As depicted in the animated photo of PCR, a PCR consists of three major steps. These 3 steps are repeated for 30 or 40 cycles. The cycle is performed on an automatic cycler, a device that heats and cools test tubes containing rapid reaction mixtures. Each phase – denaturation (change of structure), annealing (joining), and expansion – occurs at a different temperature.
- Degradation: At 94 C (201.2 F), double-stranded DNA melts and opens into two fragments of single-stranded DNA.
- Annealing: At medium temperature, around 54 C (129.2 F), primers pair (anneal) with a single-stranded “template” (the template is a sequence of DNA to be copied.) At short lengths of double-stranded. The DNA (inserted primer and template) engages the polymerase and starts copying the template.
- Extension: At 72 C (161.6 F), Polymerase works best, and the template’s complementary DNA building blocks are coupled to the primer, forming a double-stranded DNA molecule.
With a cycle, a single segment of a double-stranded DNA template is amplified into two separate fragments of two-stranded DNA. Both these pieces are available for amplification in the next cycle. As the cycle is repeated, more and more copies are produced and the number of copies of the template increases exponentially.
Purpose of doing PCR Testing:
To perform PCR testing, the original DNA that it wishes to copy does not have to be pure or abundant. It can be pure but it can also be a minute part of a mixture of ingredients.

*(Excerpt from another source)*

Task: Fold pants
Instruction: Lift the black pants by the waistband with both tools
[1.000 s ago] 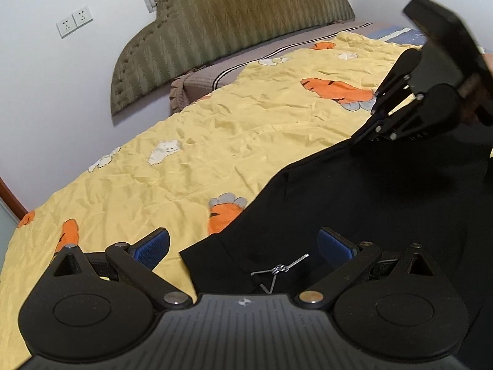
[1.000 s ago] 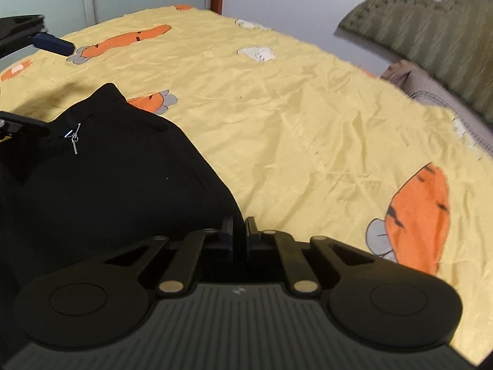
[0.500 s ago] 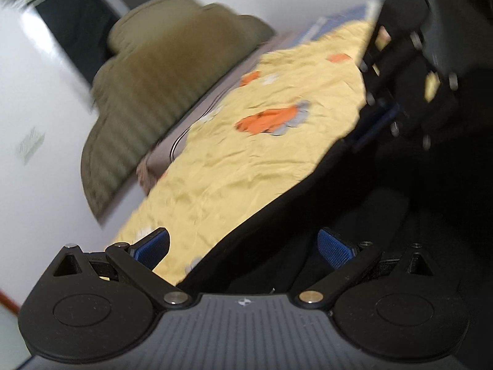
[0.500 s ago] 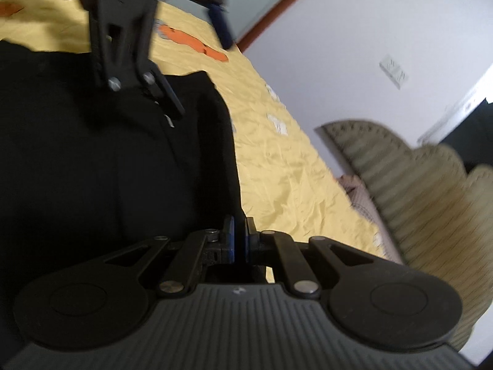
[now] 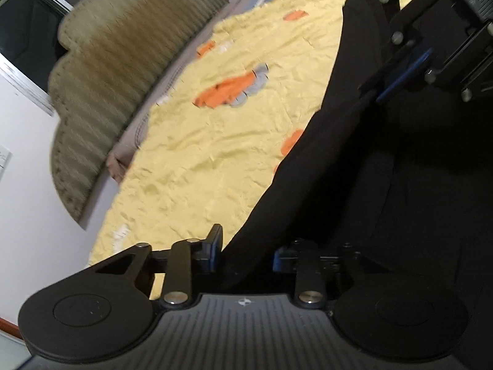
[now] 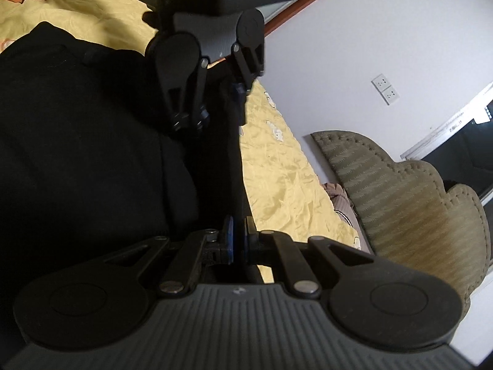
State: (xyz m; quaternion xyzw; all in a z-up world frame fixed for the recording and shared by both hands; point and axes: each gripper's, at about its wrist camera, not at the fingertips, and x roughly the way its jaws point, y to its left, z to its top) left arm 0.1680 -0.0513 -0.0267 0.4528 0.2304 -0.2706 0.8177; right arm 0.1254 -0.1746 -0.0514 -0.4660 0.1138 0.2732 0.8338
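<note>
a: so where were the pants (image 5: 385,185) at that moment?

b: up off the yellow carrot-print bedspread (image 5: 215,141), at least along one edge. black fabric filled the right side of the left wrist view and the left side of the right wrist view (image 6: 77,154). that edge ran taut between the two grippers.

a: and the right gripper (image 6: 237,240)?

b: jaws nearly together, blue pads pinching a thin edge of the black cloth. so it was holding the pants. you could also see it from the left camera, top right (image 5: 400,77), blue pad pressed on the fabric edge.

a: left gripper (image 5: 246,249)?

b: narrowed in around the cloth. one blue pad sat on the bedspread side of the fabric edge, the other was on the far side, mostly lost in black on black. the cloth passed right between them. looked clamped on the pants, though the actual contact on the right pad was hard to make out. in the right wrist view it showed up high in the frame (image 6: 215,108), fingers down into the black cloth.

a: anything else around?

b: olive scalloped headboard (image 6: 416,209) against a white wall, a double wall socket (image 6: 385,89), and a dark window (image 5: 27,30) with a white frame. a striped grey-brown pillow (image 5: 135,135) sat tucked at the head of the bed. left view was a bit motion-blurred.
</note>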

Therefore, PCR has found widespread and myriad uses – for diagnosing genetic diseases, DNA fingerprinting, finding bacteria and viruses, studying human development, cloning DNA of Egyptian mummies, establishing paternity or biological relationships, etc. Accordingly, PCR has become an essential tool for biologists, DNA forensic labs, and many other laboratories that study genetic material.
How was the PCR Discovered?
PCR testing was invented by Carrie Mullis. At the time he thought of PCR in 1983, Mullis was working for Kate’s in Emeryville, California, one of the first telecommunications companies. There, he was accused of making short chains of DNA for other scientists. Mullis wrote that he imagined PCR hovering on Pacific Coast Highway 128 on his motorcycle one night.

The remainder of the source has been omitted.